Regards trans rights, Mr. Brain opines that

...the Right’s attack is more radicalized than before, as reflected in its goals. For example, the last wave of anti-trans bills was focused on banning trans people — but, as is almost always the case, specifically transfeminine people — from using the public bathroom associated with their gender. This is, of course, a heinous and right-wing attack on basic rights, but it is primarily aimed to restrict trans people’s ability to integrate into public life. Put another way, the attacks sought to restrict which public spaces trans people have access to.

Mr. Brain is inventing "rights" out of whole cloth. Nobody has a Constitutional Right to use the women's toilet--not me, not Mr. Brain, and not anybody else. Standards of public decency are determined by majority rules--and since the majority are by a wide margin heterosexual men and women, it's they who get to write the rules. A reasonable standard (in my opinion) is that people without penises can use the women's toilet if they want to--because people without penises represent no sexual threat to women. Post-op trans women are easily accommodated by this rule. 

These new attacks, however, go further and attempt to attack trans people’s right to transition at all. From attempting to make gender-affirming health care for youth a felony, to designating gender transitions as child abuse, to removing trans health care from Medicaid coverage — the current wave of right-wing attacks on trans health care seek to forcibly detransition people or stop them from ever transitioning in the first place. In this sense, these attacks are aimed at restricting trans people not only in public spaces but also in private ones.

Mr. Brain and I are obviously starting from different places, as his personal webpage shows. He clearly exists somewhere along the LGBTQIA+... spectrum (I don't know enough about it to say where). I conclude he has no children and never will have children, and therefore he knows nothing about being a parent. If he did, he couldn't possibly have written the paragraph quoted above.

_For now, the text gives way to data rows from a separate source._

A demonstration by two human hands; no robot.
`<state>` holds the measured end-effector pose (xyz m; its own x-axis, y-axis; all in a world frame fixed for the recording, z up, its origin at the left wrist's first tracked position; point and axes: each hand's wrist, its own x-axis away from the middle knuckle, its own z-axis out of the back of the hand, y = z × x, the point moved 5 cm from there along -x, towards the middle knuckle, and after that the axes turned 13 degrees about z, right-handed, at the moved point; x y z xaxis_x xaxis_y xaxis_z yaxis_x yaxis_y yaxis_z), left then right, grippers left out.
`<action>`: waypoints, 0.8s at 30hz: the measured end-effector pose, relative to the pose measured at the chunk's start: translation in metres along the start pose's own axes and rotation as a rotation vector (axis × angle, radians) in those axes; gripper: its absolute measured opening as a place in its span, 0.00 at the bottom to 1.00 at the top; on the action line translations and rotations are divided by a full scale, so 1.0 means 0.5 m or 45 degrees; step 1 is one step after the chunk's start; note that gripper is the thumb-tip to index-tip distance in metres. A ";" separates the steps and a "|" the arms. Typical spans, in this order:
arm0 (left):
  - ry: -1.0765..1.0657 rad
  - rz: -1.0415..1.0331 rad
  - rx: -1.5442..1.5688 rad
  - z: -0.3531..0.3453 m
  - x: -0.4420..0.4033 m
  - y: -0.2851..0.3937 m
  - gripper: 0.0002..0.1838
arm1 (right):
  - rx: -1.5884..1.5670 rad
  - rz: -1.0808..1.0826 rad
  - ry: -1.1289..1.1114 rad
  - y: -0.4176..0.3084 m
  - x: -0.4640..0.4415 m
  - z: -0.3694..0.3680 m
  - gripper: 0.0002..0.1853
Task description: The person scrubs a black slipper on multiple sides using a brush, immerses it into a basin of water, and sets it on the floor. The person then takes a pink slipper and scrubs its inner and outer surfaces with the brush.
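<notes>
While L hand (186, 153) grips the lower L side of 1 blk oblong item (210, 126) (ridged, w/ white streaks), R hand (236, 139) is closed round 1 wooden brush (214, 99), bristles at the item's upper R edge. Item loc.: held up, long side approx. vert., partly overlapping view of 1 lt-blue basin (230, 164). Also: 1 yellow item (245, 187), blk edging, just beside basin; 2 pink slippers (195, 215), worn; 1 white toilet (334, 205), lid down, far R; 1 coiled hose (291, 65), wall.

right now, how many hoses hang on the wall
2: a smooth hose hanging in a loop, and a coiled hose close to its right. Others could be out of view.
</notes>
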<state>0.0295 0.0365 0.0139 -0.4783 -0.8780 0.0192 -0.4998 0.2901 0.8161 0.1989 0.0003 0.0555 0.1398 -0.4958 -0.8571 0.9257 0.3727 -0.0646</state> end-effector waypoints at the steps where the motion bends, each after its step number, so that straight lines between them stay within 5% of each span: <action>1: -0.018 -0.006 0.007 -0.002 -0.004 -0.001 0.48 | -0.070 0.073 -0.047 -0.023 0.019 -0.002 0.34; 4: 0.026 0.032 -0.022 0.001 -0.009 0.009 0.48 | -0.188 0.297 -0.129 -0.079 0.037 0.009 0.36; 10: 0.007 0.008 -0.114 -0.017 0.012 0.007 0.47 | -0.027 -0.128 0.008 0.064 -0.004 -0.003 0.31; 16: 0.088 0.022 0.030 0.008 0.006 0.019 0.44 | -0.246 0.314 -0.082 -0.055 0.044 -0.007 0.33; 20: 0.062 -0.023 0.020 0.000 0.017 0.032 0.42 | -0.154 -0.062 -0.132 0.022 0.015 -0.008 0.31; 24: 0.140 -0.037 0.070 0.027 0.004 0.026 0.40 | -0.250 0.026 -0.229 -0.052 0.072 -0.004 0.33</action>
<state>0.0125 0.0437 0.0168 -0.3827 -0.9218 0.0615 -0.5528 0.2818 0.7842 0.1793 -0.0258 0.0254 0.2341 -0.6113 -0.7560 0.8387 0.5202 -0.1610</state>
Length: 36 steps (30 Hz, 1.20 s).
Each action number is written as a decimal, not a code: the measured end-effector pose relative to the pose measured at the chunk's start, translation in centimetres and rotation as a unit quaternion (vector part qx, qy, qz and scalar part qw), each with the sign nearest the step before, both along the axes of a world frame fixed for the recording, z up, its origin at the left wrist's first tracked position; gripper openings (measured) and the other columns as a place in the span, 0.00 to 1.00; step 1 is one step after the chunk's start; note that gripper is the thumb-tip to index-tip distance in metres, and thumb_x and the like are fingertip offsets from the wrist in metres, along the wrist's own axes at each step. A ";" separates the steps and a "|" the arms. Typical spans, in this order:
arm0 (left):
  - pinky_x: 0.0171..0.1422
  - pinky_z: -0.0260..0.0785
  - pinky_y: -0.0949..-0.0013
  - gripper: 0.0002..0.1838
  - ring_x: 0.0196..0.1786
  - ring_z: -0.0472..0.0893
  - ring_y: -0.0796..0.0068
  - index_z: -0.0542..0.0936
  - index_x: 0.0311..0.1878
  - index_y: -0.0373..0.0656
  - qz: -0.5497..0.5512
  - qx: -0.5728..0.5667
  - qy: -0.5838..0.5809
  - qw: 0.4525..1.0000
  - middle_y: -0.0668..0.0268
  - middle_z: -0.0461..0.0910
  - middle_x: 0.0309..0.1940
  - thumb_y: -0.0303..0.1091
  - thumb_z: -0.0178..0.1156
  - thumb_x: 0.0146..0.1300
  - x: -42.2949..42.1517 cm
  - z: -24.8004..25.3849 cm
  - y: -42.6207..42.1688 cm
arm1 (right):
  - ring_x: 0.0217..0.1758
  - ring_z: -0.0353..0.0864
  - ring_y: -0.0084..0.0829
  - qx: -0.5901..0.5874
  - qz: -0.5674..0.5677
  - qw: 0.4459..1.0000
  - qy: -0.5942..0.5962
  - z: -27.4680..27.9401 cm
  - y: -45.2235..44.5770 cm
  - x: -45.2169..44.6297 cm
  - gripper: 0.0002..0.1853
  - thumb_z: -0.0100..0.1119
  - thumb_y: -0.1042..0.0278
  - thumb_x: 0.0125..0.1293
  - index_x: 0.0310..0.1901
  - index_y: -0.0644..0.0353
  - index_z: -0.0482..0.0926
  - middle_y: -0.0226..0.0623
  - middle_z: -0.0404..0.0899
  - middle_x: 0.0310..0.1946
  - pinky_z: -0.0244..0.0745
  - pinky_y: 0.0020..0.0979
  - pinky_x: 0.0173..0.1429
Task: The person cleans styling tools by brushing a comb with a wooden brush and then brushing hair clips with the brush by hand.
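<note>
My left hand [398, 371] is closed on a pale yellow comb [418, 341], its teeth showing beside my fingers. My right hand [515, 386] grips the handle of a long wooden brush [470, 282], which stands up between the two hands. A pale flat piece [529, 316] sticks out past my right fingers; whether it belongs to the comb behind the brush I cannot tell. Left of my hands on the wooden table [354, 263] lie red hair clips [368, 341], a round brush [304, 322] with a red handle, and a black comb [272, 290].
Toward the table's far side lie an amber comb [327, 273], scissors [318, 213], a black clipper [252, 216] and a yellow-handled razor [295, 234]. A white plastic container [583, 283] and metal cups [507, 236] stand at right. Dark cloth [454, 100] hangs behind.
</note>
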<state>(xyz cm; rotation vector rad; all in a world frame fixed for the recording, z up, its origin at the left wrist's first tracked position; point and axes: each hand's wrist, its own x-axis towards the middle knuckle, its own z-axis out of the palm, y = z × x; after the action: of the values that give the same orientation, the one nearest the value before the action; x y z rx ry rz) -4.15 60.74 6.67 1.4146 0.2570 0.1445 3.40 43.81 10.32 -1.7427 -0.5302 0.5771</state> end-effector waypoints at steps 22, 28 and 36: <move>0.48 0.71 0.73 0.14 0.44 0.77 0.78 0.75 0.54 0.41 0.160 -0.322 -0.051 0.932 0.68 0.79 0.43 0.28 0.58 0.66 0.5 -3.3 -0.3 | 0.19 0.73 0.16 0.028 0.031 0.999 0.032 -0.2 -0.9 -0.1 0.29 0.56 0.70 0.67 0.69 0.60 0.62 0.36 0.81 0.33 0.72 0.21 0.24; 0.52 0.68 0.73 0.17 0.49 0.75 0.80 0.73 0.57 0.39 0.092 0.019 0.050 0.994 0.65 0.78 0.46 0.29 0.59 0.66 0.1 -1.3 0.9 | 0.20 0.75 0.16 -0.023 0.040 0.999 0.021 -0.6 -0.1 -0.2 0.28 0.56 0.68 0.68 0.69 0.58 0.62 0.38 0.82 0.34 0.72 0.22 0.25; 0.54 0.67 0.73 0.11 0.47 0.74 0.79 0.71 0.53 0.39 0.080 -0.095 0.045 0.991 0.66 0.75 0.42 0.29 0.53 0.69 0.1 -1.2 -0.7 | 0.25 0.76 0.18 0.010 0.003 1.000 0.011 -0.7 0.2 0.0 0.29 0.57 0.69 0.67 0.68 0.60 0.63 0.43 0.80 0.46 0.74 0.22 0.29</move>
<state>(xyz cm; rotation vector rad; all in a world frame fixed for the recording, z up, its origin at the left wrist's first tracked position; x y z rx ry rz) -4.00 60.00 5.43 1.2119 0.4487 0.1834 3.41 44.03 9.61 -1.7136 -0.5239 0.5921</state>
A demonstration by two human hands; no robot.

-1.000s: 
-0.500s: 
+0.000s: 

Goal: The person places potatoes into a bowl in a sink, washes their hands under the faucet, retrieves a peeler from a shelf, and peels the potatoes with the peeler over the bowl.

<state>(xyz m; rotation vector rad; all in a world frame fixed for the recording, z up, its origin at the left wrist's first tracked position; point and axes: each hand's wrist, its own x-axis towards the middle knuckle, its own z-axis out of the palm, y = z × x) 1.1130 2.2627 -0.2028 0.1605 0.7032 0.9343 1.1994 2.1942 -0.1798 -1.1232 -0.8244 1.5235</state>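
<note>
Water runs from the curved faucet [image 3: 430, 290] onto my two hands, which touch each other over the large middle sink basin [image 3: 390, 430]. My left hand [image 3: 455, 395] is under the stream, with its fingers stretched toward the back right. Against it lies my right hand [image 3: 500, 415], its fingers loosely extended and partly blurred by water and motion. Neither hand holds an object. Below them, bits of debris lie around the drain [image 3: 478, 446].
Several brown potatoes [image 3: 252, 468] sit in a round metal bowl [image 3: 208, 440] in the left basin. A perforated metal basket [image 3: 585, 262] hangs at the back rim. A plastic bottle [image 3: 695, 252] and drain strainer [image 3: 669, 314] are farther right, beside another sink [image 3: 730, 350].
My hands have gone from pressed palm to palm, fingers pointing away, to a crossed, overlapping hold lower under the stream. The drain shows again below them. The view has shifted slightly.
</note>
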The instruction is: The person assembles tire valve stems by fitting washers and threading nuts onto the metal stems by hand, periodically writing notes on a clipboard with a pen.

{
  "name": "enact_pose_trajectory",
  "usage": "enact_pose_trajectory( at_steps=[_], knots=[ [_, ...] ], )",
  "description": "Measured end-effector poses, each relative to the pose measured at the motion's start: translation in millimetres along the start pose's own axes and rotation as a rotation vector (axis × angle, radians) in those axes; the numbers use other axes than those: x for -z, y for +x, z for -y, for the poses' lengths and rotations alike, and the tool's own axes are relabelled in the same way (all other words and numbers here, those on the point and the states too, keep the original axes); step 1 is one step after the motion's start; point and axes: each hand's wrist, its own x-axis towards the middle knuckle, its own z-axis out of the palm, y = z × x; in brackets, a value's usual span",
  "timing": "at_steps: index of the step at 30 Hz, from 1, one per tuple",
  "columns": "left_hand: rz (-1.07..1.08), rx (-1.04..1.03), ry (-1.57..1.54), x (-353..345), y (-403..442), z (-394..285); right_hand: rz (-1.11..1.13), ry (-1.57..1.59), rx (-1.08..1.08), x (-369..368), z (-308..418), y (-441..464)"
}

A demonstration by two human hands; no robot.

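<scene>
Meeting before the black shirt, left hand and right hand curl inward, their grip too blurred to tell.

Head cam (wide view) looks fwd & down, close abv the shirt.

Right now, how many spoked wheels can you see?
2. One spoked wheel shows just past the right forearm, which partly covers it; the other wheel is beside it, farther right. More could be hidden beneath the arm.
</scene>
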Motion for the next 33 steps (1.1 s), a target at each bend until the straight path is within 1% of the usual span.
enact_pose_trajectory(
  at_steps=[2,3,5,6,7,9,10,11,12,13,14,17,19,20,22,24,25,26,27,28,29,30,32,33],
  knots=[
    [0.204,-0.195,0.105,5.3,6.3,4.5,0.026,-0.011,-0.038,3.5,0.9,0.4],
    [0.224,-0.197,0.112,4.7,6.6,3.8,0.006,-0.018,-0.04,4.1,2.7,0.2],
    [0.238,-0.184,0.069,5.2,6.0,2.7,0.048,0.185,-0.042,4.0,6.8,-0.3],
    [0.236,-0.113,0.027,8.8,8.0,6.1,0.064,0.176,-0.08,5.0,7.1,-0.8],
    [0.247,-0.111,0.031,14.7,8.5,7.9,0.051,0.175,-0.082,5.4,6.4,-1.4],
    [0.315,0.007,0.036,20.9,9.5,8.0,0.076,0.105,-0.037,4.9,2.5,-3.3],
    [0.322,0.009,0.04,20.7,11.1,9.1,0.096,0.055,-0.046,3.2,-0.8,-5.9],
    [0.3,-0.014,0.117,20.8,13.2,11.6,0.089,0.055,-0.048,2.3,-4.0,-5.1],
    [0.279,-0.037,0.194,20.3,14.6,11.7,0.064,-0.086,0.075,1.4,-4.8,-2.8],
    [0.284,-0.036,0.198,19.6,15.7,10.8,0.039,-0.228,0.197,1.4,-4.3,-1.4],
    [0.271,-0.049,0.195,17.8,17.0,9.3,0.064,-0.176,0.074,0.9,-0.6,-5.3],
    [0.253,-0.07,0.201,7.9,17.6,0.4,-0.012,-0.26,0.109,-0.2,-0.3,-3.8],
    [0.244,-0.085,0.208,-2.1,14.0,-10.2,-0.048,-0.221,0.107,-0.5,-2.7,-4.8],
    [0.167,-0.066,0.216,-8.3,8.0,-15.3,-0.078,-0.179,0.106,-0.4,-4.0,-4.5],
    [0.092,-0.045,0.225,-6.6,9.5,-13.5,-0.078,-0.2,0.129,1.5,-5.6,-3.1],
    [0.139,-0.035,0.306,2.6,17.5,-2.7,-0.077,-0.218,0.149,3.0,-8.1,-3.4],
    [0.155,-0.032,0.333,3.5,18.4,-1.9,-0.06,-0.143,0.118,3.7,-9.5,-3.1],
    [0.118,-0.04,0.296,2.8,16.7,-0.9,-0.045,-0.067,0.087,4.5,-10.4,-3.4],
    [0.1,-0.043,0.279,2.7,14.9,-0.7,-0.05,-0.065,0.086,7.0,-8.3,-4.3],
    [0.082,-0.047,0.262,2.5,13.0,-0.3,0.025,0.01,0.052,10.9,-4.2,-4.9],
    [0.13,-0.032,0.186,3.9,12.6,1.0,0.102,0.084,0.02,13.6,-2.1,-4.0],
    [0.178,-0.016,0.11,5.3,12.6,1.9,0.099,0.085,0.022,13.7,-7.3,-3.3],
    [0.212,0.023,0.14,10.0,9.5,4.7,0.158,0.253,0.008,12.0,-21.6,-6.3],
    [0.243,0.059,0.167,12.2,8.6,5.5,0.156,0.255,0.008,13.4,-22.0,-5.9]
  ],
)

I, meanwhile, have children and now grandchildren. Like all parents, I want my children to grow up to be successful and fertile adults. That is, I want grandchildren. I definitely don't want my kids or my grandkids to decide, on their own and at a prepubescent age, to volunteer for irreversible infertility treatments. What Mr. Brain calls "gender-affirming care" really is a felony--as is castrating young boys against their or their parents' wishes.

Given his life history, I'll forgive Mr. Brain for not understanding that. But his opinion will never gain traction among people with children and grandchildren. It's a political lost cause, restricted to the remotest regions of the academic/petty bourgeois Left.

Finally, a comment on pronouns. Mr. Brain, in his CV (pdf), asks that I refer to him as "They" or "Them". I refuse to do that because it's ungrammatical, and Mr. Brain--for all his travails--has no authority to change the rules of English grammar. Like toilet usage, when it comes to grammar it's the majority who get to determine how language gets used.

More--and specific to this blog--one of my purposes here is civil discourse. For that reason I always address my interlocutors with an honorific--usually Mr. or Ms. It's a token of respect despite disagreements. There is no honorific (that I know of) for "they" intended as a singular pronoun. Since our friend has chosen "Ezra" as his given name--commonly associated with men--I have used the corresponding pronoun and honorific: Mr. Brain.